Death is permanent, but our feelings that surround it are far from static. When my hypochondria was at its peak, everyday was tainted with the fear of an untimely yet slow, degrading death. With paranoia stirred from my breast condition, I was unable to keep my hands of my tits, poking at everything that felt remotely suspicious, testing for mobility until my entire chest was tender. On my 20th birthday, I sat on the couch of my living room with my mother, sobbing, trying to convince her of what I thought I knew – that I was riddled with cancer and close to death.
But as some of the ghosts of the past have crossed over to the other side, I am no longer afraid. Once too scared to even use blush with talc in it because I had once read that it was linked to cancer, I now smoke all day and drink all night, rarely finding sleep. One man’s self destruction is another’s release from self imprisonment.
As I got up and walked back through the valley of the shadow of death, I realized I couldn’t leave without one of those tshirts. I starred at the display for a good while. Although I was sorely tempted by the depiction of Charlie Manson as the Satanic baphomet, there was one my eye kept going back to. It was Ed Gein graving digging by lantern, the bottom reading The Hermit.

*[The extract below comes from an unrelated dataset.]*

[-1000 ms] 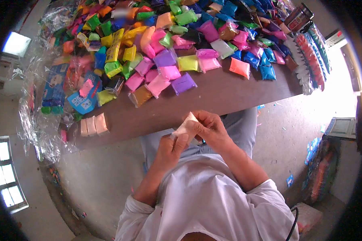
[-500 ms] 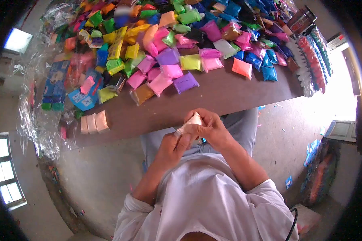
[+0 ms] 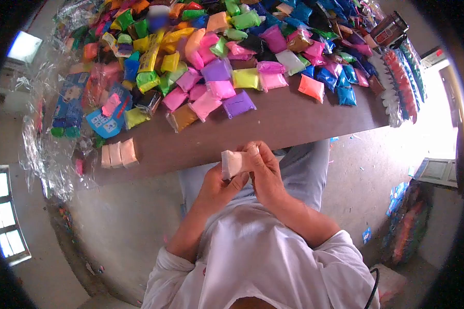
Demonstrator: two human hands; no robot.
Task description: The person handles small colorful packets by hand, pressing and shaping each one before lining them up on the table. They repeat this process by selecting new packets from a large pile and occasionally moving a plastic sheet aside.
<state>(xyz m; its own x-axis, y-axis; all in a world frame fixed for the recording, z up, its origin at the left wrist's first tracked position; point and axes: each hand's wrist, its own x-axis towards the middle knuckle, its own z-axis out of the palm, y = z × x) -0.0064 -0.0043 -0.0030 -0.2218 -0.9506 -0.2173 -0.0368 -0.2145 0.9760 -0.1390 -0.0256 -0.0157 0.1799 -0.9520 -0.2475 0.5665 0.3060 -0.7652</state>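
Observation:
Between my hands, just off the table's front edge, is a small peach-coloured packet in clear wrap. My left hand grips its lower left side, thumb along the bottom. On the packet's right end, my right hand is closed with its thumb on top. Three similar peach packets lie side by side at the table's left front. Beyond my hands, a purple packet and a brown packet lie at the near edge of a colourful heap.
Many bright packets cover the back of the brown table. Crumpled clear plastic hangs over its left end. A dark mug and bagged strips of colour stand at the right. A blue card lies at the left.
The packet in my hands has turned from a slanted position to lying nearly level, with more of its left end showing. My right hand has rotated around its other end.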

To my disappointment, I returned to Baltimore the next day to find it still very much intact. Feeling like I had just woken up from the most fantastic dream, I was eager to open the floodgates on paper. Sitting in my local coffee shop with some much needed hyrdration, I was just about to reach down for my notebook when I heard it.
“So what kind of smoothie did you get?”
I looked up to see Captain Generic White Man sitting one down and opposite of me staring right in my direction. I came so close to saying it. Do we really have to do this? But I was just tired enough that I held back. So through many painful few-worded answers, I told him strawberry banana and that I had lived in the neighborhood since June.
“I’m eating alone so I thought I’d talk to someone,” he offered in explanation to my blatant unease.
That’s when a middle-aged man joined me on the bench seat, nearly sitting on my bag. Shit, nearly sitting on my lap. That’s when I noticed what must have been his wife at command of a massive stroller, glaring at me. How she even got that thing through the narrow doorway of the shop is a mystery. Her baby cooed dopily with wide eyes. When the staring ceased to cease, I began to get the message. The family was intimidating me out of my seat, which I guess they perceived to be the most babycapped accessible.
I chugged the rest of my smoothie to the soundtrack of twenty questions regarding my work commute and then fled.
As my tattoo met the sting of the sun and the tears began to well, I tried to take solace in the fact that I don’t live in denial of the inevitable fact that we all die alone.